The Watt Electric Vehicle Company isn’t the first to look to Porsche as a good option for electrification - Chesil has been doing it for a while. However, there’s a big difference - Watt’s Coupe is only ‘inspired’ by the 356’s classic and iconic styling. It is actually a brand new, bespoke design which is underpinned by an in-house developed platform nicknamed PACES.
The PACES platform (Passenger and Commercial EV Skateboard) follows the tried-and-tested skateboard style and can be used across vehicle classes, from passenger cars to commercial vehicles. It can be scaled and clad in almost any body style, as well as being able to use front-, rear- or all-wheel drive. What’s more, it’s type approved and crash tested for niche manufacture across Europe.

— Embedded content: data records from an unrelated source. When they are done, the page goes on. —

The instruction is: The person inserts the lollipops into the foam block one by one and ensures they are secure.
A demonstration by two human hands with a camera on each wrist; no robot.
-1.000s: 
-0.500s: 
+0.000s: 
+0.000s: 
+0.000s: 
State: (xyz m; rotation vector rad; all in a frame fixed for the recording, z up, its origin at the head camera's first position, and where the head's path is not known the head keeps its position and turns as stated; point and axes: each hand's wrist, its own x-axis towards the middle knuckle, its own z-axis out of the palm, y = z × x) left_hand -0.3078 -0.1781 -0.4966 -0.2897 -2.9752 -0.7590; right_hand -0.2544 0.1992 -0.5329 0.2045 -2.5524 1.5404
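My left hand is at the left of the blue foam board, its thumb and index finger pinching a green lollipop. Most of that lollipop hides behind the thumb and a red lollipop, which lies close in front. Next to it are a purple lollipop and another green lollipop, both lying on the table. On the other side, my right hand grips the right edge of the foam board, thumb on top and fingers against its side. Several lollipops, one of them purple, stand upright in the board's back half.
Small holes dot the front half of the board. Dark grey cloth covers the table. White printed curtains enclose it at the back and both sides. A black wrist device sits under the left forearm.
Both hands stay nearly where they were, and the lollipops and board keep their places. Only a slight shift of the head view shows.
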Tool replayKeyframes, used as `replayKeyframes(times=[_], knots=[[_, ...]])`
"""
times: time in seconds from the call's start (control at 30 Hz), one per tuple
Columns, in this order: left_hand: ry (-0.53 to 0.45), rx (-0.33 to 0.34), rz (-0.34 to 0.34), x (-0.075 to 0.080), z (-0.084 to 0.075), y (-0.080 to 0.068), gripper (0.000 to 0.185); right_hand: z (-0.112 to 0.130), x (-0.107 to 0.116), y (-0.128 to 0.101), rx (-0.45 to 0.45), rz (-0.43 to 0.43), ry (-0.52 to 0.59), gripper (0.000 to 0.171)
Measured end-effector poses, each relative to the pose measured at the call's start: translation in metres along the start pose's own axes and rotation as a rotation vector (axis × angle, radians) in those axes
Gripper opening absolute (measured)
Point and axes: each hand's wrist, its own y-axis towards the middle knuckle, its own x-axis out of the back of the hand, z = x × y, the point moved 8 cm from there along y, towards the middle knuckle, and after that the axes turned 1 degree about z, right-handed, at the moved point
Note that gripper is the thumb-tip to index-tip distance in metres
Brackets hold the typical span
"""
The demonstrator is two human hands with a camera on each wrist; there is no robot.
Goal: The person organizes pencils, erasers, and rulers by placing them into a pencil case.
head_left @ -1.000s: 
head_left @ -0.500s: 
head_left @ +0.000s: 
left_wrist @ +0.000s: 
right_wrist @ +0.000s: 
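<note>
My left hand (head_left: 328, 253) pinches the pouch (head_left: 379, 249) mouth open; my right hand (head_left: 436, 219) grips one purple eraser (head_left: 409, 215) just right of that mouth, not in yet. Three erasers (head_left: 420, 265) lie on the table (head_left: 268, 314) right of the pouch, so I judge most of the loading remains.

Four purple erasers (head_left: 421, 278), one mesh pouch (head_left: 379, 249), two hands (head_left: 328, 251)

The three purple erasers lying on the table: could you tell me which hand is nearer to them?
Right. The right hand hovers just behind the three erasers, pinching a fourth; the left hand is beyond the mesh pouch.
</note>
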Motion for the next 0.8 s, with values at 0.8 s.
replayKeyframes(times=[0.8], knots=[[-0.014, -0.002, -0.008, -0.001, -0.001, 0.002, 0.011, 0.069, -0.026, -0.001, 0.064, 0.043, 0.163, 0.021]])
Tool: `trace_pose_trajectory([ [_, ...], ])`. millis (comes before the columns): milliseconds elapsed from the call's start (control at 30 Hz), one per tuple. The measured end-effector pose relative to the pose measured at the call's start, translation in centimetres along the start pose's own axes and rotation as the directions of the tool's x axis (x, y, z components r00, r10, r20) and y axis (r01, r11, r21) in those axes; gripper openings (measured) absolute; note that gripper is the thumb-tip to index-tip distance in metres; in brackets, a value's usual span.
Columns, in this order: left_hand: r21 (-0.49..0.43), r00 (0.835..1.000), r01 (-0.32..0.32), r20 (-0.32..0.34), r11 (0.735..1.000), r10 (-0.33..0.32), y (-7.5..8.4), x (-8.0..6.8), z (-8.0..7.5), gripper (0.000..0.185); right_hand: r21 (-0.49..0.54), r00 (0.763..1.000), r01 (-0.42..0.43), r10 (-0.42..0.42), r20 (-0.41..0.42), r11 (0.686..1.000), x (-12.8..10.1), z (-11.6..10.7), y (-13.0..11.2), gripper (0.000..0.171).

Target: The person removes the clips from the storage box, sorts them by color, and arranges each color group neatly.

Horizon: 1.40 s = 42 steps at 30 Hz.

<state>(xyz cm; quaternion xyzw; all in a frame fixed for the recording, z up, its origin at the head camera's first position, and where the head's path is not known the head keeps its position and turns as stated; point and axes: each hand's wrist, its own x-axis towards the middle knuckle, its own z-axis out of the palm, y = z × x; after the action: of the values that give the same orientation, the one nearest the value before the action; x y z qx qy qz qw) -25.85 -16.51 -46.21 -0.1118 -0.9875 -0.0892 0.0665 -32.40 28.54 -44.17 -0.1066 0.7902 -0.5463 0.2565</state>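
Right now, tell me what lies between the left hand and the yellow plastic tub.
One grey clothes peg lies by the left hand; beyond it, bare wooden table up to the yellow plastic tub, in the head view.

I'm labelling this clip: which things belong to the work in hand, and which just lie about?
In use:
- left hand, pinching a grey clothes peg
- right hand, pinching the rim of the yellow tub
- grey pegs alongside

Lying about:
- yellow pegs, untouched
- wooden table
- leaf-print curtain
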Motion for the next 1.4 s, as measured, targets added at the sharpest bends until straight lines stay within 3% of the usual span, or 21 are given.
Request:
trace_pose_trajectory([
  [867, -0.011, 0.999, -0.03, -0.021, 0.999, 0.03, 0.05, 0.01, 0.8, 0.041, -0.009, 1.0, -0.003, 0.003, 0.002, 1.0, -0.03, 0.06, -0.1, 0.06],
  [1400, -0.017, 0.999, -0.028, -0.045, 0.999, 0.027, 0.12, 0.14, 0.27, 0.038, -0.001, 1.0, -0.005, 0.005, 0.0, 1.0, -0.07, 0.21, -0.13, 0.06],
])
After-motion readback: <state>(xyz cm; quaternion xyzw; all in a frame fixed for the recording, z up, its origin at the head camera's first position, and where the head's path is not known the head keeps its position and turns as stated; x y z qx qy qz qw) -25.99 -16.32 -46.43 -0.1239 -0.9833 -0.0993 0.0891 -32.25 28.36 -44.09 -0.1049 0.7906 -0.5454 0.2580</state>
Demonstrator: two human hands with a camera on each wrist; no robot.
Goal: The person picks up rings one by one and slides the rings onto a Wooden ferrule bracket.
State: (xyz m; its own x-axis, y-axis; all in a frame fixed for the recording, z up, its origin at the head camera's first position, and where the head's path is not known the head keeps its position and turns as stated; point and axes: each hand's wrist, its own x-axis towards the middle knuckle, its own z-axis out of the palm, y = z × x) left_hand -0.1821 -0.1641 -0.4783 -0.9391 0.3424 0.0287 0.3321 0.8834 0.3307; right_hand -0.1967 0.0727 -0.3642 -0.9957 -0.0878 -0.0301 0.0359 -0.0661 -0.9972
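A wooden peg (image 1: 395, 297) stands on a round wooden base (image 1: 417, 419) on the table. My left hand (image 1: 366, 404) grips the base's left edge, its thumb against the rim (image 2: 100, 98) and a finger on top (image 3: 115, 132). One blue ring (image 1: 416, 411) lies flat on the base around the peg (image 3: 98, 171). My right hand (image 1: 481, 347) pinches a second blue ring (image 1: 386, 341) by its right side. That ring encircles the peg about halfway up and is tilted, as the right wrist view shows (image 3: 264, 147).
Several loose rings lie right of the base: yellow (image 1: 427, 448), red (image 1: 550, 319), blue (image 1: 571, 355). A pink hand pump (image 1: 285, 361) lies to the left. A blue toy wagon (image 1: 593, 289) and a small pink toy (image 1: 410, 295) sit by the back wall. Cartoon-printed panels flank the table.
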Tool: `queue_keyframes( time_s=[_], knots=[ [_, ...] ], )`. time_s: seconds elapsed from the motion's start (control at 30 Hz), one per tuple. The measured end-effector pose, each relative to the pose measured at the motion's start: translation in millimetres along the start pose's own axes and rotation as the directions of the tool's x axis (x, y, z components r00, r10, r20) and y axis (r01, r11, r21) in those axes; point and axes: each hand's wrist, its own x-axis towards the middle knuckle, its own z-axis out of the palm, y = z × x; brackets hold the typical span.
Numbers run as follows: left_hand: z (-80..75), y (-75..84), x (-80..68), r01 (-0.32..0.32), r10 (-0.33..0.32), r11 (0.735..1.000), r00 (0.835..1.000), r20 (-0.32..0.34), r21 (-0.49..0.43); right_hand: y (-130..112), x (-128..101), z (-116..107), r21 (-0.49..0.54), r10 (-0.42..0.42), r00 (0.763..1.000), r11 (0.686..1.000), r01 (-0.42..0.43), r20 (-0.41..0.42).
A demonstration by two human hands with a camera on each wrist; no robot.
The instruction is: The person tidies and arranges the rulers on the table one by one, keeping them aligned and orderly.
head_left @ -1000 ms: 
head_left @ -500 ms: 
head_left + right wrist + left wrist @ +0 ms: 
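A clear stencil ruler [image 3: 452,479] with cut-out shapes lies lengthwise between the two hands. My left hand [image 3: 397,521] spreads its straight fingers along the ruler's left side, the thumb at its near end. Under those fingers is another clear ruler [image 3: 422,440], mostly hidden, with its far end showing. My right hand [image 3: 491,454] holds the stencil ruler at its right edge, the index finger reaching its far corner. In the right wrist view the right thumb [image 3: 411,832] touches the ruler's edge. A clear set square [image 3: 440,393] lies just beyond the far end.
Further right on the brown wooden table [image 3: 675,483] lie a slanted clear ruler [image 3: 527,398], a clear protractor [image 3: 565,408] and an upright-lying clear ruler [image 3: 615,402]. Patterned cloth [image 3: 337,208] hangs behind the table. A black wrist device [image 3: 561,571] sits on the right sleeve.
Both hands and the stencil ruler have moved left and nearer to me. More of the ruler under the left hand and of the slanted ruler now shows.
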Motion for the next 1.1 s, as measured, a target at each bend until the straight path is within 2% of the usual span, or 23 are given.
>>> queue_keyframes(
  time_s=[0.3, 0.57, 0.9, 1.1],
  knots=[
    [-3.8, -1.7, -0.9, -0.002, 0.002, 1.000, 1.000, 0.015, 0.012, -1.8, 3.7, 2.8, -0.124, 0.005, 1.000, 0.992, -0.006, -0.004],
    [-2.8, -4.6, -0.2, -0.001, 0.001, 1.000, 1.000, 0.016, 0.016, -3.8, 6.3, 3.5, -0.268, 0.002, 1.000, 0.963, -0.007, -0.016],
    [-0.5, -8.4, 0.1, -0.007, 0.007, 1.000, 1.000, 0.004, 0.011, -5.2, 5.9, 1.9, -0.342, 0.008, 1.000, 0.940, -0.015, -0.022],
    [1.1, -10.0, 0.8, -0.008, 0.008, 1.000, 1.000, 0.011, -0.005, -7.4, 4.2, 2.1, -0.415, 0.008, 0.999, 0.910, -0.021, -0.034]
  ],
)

In the case of the Coupe, the PACES platform has a mid-mounted motor powering the rear wheels. It’s not a tower of power, offering 160bhp – significantly more than the original 356 which had around 100bhp less – but thanks to a kerbweight of less than 1000kg it still cracks 0-62mph in just over five seconds.
Watt has worked on ensuring the car handles well, too. The chassis is made of bonded aluminium and has a bespoke double wishbone suspension setup which should complement the 50:50 weight distribution and low centre of gravity very well indeed. The low CoG and even weight distribution is thanks in no small part to the fact the 40kWh battery is located centrally and low down within the PACES platform.
Neil Yates, founder and owner of WEVC reckons the Coupe is a hoot to drive on both city streets and the B-roads where you’d hope it shines. Responsive steering, balance and exploitable levels of grip ensure entertainment over outright adhesion.
That body is made of composite materials and each panel has been optimised for aerodynamics. It’s pleasing on the eye and close enough to the 1955 Porsche to show where the inspiration has come from, but different enough to be a car in its own right. A big benefit of the aerodynamics and low weight is the potential range on offer. WEVC reckons the Coupe is good for around 230 miles on a charge which is extremely efficient given the battery size.
Neil Yates, founder and owner of Watt Electric Vehicle Company, said: “The Coupe represents two firsts for Watt Electric Vehicle Company. With our debut vehicle we wanted to build a light, engaging sports car, at the opposite end of the spectrum from the current trend toward hugely powerful, fast accelerating, but heavy electric supercars.”
Like other niche car companies offering reimagined classics, the WEVC doesn’t come cheap. The company is planning to build 21 launch edition cars, each of which can be tailored by the customer, starting at £81,250. It’s hoping to start deliveries early in 2022.